By V. Moore:
Idle and cruise conditions don’t alter fuel consumption appreciably, but supercharge boost conditions do. Therefore, it’s sensible and probably necessary to increase fuel pressure relative to boost pressure, upgrading to a larger capacity electric fuel pump and bypass fuel pressure regulator.
Bypass fuel systems using a return-style regulator are the most efficient kind. They control fuel pressure constantly to the engine and return the surplus to the tank. The system is more responsive to fluctuating fuel demands, and as the fuel circulates from hot engine bays, it averts power losses and stalling from vapor locks.
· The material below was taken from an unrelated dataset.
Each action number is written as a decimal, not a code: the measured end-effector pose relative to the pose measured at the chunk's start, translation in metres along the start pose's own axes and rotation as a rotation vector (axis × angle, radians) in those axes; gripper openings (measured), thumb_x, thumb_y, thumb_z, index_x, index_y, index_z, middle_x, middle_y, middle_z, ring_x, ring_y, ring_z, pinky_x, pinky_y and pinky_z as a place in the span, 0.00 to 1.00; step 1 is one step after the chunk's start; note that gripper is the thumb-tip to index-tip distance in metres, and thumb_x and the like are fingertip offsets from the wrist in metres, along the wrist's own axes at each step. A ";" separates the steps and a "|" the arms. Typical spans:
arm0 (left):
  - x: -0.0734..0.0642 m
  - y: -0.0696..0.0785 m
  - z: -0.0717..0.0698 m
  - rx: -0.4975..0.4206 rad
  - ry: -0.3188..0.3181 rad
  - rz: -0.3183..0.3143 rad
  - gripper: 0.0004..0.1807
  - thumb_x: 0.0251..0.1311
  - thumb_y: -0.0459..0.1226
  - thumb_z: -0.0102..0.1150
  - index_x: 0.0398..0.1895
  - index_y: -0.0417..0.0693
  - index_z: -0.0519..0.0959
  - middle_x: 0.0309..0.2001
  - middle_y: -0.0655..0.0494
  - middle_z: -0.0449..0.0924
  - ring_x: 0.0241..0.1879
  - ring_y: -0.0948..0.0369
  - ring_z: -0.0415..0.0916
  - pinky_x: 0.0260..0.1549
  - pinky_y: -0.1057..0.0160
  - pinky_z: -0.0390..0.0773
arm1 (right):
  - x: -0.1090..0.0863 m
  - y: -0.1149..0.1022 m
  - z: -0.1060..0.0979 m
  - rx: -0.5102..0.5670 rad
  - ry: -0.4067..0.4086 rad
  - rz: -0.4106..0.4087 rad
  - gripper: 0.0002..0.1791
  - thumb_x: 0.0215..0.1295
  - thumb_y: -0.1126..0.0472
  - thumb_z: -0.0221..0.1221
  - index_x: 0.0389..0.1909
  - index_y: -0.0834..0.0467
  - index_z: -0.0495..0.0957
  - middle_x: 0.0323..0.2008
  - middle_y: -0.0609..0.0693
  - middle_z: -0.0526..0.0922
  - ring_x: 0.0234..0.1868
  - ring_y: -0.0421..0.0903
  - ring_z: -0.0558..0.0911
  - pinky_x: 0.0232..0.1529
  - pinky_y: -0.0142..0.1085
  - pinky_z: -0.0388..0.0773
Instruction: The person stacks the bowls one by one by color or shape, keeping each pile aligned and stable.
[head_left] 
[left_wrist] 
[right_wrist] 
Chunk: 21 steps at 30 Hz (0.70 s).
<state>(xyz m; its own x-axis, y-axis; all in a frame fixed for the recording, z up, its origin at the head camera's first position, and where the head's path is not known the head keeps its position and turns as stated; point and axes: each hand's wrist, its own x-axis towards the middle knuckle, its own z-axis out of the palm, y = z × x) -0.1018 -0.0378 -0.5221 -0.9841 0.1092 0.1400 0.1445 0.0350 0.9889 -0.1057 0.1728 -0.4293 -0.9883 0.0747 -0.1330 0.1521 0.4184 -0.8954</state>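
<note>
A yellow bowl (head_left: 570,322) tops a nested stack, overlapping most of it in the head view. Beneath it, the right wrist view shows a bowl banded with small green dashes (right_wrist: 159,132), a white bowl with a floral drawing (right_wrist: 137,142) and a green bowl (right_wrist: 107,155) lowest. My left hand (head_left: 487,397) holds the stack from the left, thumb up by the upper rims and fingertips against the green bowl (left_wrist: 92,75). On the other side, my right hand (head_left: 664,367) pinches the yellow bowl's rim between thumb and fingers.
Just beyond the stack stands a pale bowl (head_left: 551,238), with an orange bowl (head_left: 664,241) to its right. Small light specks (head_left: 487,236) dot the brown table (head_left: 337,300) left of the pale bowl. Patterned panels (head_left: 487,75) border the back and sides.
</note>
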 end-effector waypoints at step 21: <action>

The advantage of the in-tank fuel pump is durability because it is submerged in cool fuel. Also, it is much easier to push fuel than to pull fuel. The disadvantage of the in-tank fuel pump, especially with high performance vehicles, is that if the fuel level in the tank is low, the fuel becomes warm because the pump is warm and the desired cooling effect is lost. Best practice is not to allow fuel level to fall below half tank or avoid driving with low fuel.
The formula for upgrading a fuel system.
The formula for determining a fuel system’s capability is based on a vehicle’s horsepower output. Typically, an engine consumes ½lb of fuel per horsepower per hour. Therefore, feeding 500hp requires 250lbs of fuel per hour. As 1 gallon of fuel weighs approximately 7lbs, simply divide 250 by 7 to find the answer, which is 35.7 gallons. Thus, a fuel pump is required that generates a minimum of 40 gallons (150 liters) per hour to feed the engine at maximum boost-referenced pressure. Typically, 15 percent is added to maximum flow. This allows the regulator to maintain pressure control at maximum horsepower.
You might question why drag racing fuel pumps are so large? This occurs when the fuel pump is located at the rear of the car and the pump has to combat severe g-forces on launching from the start line.
Where to locate a fuel pressure regulator
Avoid mounting the fuel pressure regulator on a bulkhead or inner fenderwell. Instead, position it close to the carburetor. As demonstrated by any data acquisition system, the further distance the fuel pressure regulator is mounted from the carburetor, the slower its reaction time.
If you shone a light onto contemporary fuel systems, you’d see no regulator at all. Instead, a computer is used to control the fuel pump with a pulse-width modulated signal. If the computer senses low pressure, it spins the pump faster and, correspondingly, high pressure causes the pump to spin slower.